What to work on
Repeat the listing in full. Nothing may be added or left out.

Segment Start: Supplied material

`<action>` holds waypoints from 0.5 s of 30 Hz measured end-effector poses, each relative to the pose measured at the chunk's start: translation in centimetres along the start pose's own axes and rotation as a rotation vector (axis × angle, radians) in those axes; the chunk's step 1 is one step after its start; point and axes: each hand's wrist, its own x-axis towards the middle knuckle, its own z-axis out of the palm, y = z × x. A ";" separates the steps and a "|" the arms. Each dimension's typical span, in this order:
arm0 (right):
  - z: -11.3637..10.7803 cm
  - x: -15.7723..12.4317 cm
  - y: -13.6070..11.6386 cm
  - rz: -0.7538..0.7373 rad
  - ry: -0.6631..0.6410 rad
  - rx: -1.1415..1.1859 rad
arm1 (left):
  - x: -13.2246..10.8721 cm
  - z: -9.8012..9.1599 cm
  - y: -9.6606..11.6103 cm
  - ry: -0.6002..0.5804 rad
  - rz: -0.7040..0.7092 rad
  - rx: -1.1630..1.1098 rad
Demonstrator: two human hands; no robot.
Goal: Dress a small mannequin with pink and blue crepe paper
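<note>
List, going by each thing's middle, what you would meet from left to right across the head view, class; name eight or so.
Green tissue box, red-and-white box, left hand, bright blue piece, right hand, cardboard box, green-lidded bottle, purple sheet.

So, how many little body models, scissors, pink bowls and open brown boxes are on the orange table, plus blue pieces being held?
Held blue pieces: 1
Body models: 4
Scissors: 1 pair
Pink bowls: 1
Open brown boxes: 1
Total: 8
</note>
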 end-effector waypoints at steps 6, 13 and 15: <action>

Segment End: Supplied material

Answer section
`<action>` holds waypoints from 0.5 s of 30 Hz measured end-effector poses, each relative to the pose measured at the chunk's start: translation in centimetres along the start pose's own axes and rotation as a rotation vector (axis × angle, radians) in those axes; the chunk's step 1 is one step after its start; point and axes: each hand's wrist, its own x-axis towards the middle knuckle, its own z-axis out of the palm, y = z × x. A ";" separates the steps and a "|" the arms. Each dimension's typical span, in this order:
arm0 (right):
  - z: -11.3637..10.7803 cm
  - x: -15.7723..12.4317 cm
  - y: -13.6070..11.6386 cm
  - rz: -0.7538..0.7373 rad
  - ry: -0.6631..0.6410 rad
  - rx: -1.1415..1.1859 rad
arm1 (left):
  - x: -13.2246..10.8721 cm
  - z: -9.8012..9.1599 cm
  - y: -9.6606..11.6103 cm
  - ry: -0.6002..0.5804 rad
  - rz: -0.7040..0.7092 rad
  - rx: -1.1630..1.1098 rad
Demonstrator: two human hands; no robot.
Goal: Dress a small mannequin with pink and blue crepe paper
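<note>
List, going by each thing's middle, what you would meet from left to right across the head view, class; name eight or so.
Green tissue box, red-and-white box, left hand, bright blue piece, right hand, cardboard box, green-lidded bottle, purple sheet.

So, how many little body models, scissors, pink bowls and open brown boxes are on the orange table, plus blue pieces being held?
Held blue pieces: 1
Body models: 4
Scissors: 1 pair
Pink bowls: 1
Open brown boxes: 1
Total: 8
</note>
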 end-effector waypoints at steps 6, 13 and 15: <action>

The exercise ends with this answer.